Óscar de la Borbolla
19/08/2019 - 12:04 am
¿Resignarse o indignarse?
La condición humana es muy extraña. Su criterio para admitir como normales las desgracias (resignarse) no es, por lo visto, la reiteración inveterada: la mera repetición, aunque sea eterna e incesante, no nos acostumbra a cualquier cosa.
La condición humana hace que ciertas desgracias sean tomadas con resignación y otras, en cambio, con indignación. No nos indignamos ante la enfermedad: nos ocurre y, aunque podamos maldecir momentáneamente nuestra suerte, no nos mantenemos mucho tiempo en la rabia, más bien, pasado el exabrupto inicial, aceptamos nuestro estado, nos hacemos a la idea y buscamos algún remedio, nos apaciguamos y de alguna manera nuestro descanso contribuye a que la curación sea lo más expedita posible.
La enfermedad ha aquejado a todos los seres humanos desde siempre y sea como fuere la hemos admitido; la violencia, en cambio, aunque sea tan universal como la enfermedad, pues no ha habido una sola época en la historia humana en la que no esté omnipresente, nos despierta indignación y (afortunadamente) no terminamos de acostumbrarnos a ella y vivirla con la conformidad que vivimos nuestros malestares físicos.
Sería lógico (pero lo lógico no siempre es real) que aquello que ocurre siempre terminara por parecernos natural y, en ese sentido, lo normalizáramos y lo tomáramos como una costumbre, es decir, como algo que por consabido ya no sorprende, ya no indigna. Sin embargo, aunque la violencia ha mantenido su tétrica presencia a lo largo de toda la historia humana, sin excepción ninguna, no nos parece normal como el hecho (también persistente) de que el Sol salga todas las mañanas.

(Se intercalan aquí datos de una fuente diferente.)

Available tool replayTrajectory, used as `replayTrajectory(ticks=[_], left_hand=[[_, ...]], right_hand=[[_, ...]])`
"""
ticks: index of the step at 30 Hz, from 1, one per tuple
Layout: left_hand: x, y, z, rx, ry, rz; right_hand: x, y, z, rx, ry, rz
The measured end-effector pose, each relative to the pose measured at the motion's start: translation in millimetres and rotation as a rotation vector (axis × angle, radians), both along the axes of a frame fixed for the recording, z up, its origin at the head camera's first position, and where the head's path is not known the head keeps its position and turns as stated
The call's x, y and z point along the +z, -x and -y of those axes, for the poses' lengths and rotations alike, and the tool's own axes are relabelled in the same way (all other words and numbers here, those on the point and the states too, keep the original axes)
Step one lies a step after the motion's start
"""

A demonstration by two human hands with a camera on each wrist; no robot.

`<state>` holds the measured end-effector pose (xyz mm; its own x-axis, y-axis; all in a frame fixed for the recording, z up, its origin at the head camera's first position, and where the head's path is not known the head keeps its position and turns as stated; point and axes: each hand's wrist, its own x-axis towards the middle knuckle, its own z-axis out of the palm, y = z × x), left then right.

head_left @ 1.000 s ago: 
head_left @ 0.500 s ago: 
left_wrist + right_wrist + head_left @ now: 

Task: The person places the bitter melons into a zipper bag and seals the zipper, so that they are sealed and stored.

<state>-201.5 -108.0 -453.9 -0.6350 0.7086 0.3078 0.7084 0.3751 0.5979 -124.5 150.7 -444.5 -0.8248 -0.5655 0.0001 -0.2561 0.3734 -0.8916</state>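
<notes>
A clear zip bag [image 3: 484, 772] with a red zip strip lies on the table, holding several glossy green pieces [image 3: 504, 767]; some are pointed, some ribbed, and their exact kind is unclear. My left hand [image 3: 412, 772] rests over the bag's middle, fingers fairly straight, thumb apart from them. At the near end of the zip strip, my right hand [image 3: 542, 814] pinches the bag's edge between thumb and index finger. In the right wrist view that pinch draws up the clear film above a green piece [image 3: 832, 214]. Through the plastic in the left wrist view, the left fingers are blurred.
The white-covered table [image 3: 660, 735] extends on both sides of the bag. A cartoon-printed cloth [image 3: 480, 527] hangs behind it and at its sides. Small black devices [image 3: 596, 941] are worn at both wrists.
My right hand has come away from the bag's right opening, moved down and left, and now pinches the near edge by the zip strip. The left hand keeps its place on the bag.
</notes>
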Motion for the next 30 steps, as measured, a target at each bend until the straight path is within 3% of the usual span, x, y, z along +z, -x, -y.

Nos acostumbramos a recibir un mal salario, a ser tratados con desdén por alguno de nuestros superiores (despotricamos sí, pero ahí seguimos); nos acostumbramos a la lluvia, al calor, al frío, al leve dolor que da el hambre (cuando no es perra, claro), a respirar, a quedarnos dormidos por la noche, en una palabra, nos acostumbramos a todo lo que nos ocurre todos los días; pero no a la violencia o, al menos, no mientras conservamos un rasgo de humanidad.
Entre esas desgracias consuetudinarias está también la muerte. Nada es más común y corriente que el hecho de que los otros mueran, de que mueran tan universalmente, que nadie del pasado remoto (120 años) se ha salvado y sigue con nosotros; sin embargo, la muerte -ya lo he dicho- es la costumbre que siempre sorprende. Me refiero, por supuesto, a la muerte de un prójimo próximo, no a la muerte estadística que es una mera cifra que ya a nadie importa.
La condición humana es muy extraña. Su criterio para admitir como normales las desgracias (resignarse) no es, por lo visto, la reiteración inveterada: la mera repetición, aunque sea eterna e incesante, no nos acostumbra a cualquier cosa. Nos acostumbramos a lo bueno; para lo bueno basta con que pase una segunda vez para que ya lo consideremos como nuestro derecho y nos dispongamos a esperarlo. Decía Joseph Roth que «no hay nada a lo que más fácilmente se acostumbre un hombre que a los milagros, sobre todo cuando le han sucedido una, dos o tres veces”. Con las desgracias tenemos, en cambio, una conducta extraña: nuestra capacidad de acostumbrarnos es arbitraria. Nos acostumbramos con dificultad a las pérdidas, a las ausencias, pero terminamos acomodándonos en el hueco que nos deja el que nos falta. No nos acostumbramos a los asesinatos, a la sangre que ha manchado toda la historia humana.